All she really knew about Jerry Bruckner was that he had sad brown eyes and a perfect lower lip; also the hairs on his wrists had an exciting effect on her. He had obviously read a great many books on psychoanalysis, while remaining in most respects a slightly untidy innocent who seemed to
know little about life—the sort of person who made a sex life of waitresses and airline stewardesses—not that there was anything wrong with waitresses and airline stewardesses. The flaw was in the man who was attracted to transient women; the attraction so often seemed to be to the transience, not to the women.
Once in the parking lot at the Medical Center, Aurora studied her reflection in the rearview mirror. It was an annoyed face she saw—annoyed that life had left her so vulnerable to sad eyes, lower lips, and sexy wrist hairs. But there was really nothing to be done about it; though she knew herself to be a woman of considerable force of will, her force of will had never been sufficient to relieve her of any of her vulnerabilities, and she didn’t imagine that it would be sufficient this time. Meanwhile, there was an aging Frenchman with a bent penis and a cracked skull to think about; she took her time getting out of the car and proceeding with her duty, but she did finally enter the hospital, where, after a few wrong turns, she located Pascal’s room.
The door to the room was slightly ajar. She was about to push it open and go on in when she was stopped by the sound of a woman’s voice. The woman was speaking French. Peeking through the crack, Aurora saw a young woman with long, casually combed brown hair sitting on the edge of Pascal’s bed, clasping one of his hands in both of hers. Where Pascal’s other hand was, Aurora couldn’t precisely see, but then the young woman wiggled and giggled and bent over to give him a noisy kiss.

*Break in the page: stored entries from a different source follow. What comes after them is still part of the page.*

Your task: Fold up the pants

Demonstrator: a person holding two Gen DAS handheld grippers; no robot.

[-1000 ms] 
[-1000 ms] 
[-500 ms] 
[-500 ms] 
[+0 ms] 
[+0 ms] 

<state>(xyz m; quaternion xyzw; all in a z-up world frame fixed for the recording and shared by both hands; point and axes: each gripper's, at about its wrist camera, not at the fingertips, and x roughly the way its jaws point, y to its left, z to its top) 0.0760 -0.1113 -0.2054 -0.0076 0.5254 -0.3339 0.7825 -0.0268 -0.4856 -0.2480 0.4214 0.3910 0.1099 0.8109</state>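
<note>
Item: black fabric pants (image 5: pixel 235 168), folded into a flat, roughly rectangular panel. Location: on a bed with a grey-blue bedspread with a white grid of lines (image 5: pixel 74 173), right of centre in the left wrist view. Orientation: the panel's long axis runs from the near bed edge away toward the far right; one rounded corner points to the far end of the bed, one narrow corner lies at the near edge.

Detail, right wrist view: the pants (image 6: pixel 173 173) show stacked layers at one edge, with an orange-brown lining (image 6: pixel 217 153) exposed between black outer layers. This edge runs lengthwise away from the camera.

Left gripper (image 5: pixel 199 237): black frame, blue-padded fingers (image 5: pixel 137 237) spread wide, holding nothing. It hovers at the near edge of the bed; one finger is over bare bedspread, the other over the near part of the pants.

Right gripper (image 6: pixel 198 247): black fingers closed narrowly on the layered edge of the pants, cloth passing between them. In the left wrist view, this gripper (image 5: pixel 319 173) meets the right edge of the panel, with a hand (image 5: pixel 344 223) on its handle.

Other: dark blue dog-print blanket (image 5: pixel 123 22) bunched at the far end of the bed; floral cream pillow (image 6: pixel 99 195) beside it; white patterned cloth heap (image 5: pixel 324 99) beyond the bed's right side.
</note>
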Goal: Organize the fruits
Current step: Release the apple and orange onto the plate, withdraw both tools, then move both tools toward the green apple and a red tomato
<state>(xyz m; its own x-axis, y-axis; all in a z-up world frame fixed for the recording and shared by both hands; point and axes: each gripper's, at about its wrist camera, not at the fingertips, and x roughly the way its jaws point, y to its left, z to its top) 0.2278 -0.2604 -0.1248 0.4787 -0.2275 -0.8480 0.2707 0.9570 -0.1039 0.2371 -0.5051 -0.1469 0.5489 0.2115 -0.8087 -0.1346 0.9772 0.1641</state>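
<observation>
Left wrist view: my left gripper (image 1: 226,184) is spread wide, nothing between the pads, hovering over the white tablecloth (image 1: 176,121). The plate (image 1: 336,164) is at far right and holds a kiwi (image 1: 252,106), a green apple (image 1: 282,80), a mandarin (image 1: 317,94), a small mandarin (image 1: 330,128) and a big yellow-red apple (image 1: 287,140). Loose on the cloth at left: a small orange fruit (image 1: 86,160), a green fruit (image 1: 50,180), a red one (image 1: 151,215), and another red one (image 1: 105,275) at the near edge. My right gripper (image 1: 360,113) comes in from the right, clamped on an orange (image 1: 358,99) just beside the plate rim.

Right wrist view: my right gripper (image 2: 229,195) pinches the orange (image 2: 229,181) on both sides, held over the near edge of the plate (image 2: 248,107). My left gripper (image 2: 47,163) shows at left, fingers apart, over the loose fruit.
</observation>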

Aurora drew back instantly and walked on down the hall in a slight state of shock. Sometimes, in his cups, Pascal had bragged about his conquests of young women, but she had complacently supposed that was just par for the course Gallic bragging, done in the hope of making her so jealous that she would become a conquest herself.
Now she
had
become a conquest—a girlfriend, really, and had just almost walked in on Pascal and
another
girlfriend, a fact that made her feel like a complete fool. Probably Pascal hadn’t been bragging all those years; probably any number
of young beauties with casually combed hair had succumbed to the same wooing that she had eventually succumbed to. Part of the reason she felt such a fool was that she had overlooked an obvious fact: young women were easy prey to older men with some experience of the world. In her youth she herself had once been easy prey for a Philadelphian who had really been after her mother. His name was Morton Needham; she had never regretted the affair, but she did regret that she had forgotten its lesson: young women were pushovers for older men who knew how to push—and quite a few older men did know how to push.